A tensão é meticulosamente construída através da montagem precisa, que passa a alternar entre Tom (Peter Vaughan), Norman e os demais se preparando para “caçar” Henry; e David e Amy saindo da igreja, indo pra estrada, e atropelando Henry. Tudo isto culminando no cerco à casa de David, em que os cortes alcançam um frenesi tão sufocante quanto a situação do casal, cativo em sua própria casa, cercado por homens sedentos por sangue. Tudo parece transpirar terror, desespero, desorientação e urgência.

David se posiciona entre os bárbaros que querem violar seu lar, como anteriormente violaram sua esposa, e o homem que estão caçando, uma situação que ironicamente funciona como um trabalho de parto deturpado, em que o rapaz tem que passar por todas as dores e derramar todo o sangue exigido para que renasça como um homem transformado, disposto a chegar às últimas conseqüências para defender algo além de sua esposa e de um homem tão reprovável como aqueles que querem matá-lo: sua honra.

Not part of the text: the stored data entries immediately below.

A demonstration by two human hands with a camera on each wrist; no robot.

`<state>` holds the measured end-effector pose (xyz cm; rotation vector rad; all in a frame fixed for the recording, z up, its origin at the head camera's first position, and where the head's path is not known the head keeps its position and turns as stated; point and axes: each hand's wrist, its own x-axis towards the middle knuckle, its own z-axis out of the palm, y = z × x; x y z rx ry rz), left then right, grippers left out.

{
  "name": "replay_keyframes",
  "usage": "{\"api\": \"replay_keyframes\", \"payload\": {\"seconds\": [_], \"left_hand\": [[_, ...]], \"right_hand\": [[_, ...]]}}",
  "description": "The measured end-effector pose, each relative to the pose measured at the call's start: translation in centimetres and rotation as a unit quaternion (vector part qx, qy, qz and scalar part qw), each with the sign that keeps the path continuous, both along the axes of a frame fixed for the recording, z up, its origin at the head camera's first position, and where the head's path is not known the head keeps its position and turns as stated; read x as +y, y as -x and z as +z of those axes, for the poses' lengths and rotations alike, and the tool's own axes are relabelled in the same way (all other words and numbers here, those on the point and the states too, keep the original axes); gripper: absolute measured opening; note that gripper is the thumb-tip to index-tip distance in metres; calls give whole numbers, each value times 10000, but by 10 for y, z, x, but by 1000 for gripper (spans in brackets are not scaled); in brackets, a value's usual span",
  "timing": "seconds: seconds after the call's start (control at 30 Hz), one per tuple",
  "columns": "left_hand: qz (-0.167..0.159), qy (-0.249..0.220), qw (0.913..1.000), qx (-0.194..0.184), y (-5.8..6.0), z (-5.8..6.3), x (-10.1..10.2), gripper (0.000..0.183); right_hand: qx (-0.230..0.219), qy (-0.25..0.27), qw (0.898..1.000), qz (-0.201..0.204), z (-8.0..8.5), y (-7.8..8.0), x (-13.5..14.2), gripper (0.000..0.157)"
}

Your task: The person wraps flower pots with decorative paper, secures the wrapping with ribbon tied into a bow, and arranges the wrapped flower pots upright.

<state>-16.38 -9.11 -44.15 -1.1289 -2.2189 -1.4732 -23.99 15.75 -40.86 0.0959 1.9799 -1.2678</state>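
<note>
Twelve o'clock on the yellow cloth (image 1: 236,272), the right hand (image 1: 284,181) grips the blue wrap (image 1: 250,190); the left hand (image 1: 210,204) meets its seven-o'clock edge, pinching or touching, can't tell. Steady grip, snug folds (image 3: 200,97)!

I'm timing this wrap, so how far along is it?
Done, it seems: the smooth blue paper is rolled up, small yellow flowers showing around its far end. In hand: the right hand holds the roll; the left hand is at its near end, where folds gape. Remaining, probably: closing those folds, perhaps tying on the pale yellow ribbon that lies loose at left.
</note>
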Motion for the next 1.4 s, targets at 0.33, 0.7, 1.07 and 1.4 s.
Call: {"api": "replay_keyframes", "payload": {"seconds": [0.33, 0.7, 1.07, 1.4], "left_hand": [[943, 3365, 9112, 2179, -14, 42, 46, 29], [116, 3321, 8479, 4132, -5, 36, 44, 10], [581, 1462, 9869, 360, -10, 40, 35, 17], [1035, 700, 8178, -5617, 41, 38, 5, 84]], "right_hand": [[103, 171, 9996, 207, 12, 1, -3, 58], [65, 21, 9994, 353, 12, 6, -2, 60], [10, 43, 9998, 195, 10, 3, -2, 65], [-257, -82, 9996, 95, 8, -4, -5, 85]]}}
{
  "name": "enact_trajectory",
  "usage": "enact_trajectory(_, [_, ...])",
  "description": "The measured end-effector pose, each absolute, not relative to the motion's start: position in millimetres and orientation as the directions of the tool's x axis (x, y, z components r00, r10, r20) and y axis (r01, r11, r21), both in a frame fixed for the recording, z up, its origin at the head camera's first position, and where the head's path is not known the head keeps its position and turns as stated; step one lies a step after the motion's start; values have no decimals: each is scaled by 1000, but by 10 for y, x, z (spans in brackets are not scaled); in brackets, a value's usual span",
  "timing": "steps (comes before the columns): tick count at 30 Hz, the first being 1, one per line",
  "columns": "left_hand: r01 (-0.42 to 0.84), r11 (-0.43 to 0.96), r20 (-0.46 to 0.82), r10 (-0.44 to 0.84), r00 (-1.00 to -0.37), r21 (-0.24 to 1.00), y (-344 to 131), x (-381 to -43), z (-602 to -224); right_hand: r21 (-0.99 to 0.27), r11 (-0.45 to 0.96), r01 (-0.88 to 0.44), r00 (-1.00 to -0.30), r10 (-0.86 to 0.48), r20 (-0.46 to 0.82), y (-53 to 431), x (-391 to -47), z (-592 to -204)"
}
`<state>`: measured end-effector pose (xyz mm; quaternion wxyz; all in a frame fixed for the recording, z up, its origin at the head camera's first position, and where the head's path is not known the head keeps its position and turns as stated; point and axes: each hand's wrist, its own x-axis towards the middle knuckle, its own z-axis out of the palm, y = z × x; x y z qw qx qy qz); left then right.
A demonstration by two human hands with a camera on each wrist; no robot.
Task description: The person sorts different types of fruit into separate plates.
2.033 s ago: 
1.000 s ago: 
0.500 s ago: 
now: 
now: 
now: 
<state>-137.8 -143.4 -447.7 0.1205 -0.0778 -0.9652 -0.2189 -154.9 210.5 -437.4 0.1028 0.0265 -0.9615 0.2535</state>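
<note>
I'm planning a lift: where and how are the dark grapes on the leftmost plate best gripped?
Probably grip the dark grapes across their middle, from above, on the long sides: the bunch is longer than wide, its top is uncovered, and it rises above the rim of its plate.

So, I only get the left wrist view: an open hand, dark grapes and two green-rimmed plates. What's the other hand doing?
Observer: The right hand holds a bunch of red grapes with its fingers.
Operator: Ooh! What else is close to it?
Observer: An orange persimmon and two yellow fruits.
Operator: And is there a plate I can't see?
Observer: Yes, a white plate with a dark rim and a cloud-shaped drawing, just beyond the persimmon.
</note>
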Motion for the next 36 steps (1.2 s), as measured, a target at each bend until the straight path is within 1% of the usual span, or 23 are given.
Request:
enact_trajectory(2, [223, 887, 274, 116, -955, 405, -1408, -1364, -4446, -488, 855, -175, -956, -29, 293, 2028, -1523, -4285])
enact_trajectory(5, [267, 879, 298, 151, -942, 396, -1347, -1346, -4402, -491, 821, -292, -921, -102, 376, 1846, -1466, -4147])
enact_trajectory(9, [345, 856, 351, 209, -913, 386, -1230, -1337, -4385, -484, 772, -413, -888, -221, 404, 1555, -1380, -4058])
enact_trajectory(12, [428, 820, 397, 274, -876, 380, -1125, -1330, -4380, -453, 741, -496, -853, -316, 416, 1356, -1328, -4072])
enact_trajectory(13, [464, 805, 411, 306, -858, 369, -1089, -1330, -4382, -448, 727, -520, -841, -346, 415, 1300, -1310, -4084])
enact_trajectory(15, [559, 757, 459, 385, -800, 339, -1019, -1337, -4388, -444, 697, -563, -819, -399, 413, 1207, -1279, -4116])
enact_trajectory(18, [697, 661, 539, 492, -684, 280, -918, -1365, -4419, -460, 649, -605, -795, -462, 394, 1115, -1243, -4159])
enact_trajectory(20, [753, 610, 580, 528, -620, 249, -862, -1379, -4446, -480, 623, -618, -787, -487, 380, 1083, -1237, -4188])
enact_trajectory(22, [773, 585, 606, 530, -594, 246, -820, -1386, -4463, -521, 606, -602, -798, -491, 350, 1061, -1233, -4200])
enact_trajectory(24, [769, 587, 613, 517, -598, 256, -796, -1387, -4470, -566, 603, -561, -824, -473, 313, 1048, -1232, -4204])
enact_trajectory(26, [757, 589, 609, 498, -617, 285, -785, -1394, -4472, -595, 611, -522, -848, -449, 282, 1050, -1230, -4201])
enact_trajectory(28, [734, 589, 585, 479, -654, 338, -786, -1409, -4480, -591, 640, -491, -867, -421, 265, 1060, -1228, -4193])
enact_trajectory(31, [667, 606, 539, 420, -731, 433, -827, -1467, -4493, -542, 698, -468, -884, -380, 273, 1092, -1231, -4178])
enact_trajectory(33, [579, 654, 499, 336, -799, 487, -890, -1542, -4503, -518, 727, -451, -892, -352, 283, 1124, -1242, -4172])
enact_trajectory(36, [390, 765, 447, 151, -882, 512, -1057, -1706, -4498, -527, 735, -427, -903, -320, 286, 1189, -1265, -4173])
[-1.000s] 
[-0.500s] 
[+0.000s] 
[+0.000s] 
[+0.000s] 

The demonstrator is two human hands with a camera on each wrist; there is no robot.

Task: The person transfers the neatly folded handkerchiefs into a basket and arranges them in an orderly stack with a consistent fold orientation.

Para o bem ou para o mau, David transforma-se naquilo que Amy queria desde o início, a um custo maior do que o previsto, em grande parte pago por ela mesma. Mas é fato que a mudança é irreversível, algo que o diálogo final deixa bem claro: “Não sei voltar pra casa.” - diz Henry, ao que David responde: “Nem eu.”

“Não mexe com quem tá quieto!”, parece dizer Peckinpah, em mais um de seus trabalhos controversos, quase um tratado sobre a deturpação moral de um indivíduo sob a pressão do meio que o cerca.


Nota 5 de 5

3 comentários:

  1. Bela crítica.

    O mais impressionante é a descoberta do instinto animal de David. O que começa como uma tentativa de proteger sua casa, seu castelo. Torna-se diversão, um brutal jogo de pega-pega o qual, cada instante é saboreado.

    "Eu peguei todos eles"

    David é o verdadeiro "vilão". Um dos mais surpreendentes e inesperados de todos os tempos, desde que HALL se revelou em 2001.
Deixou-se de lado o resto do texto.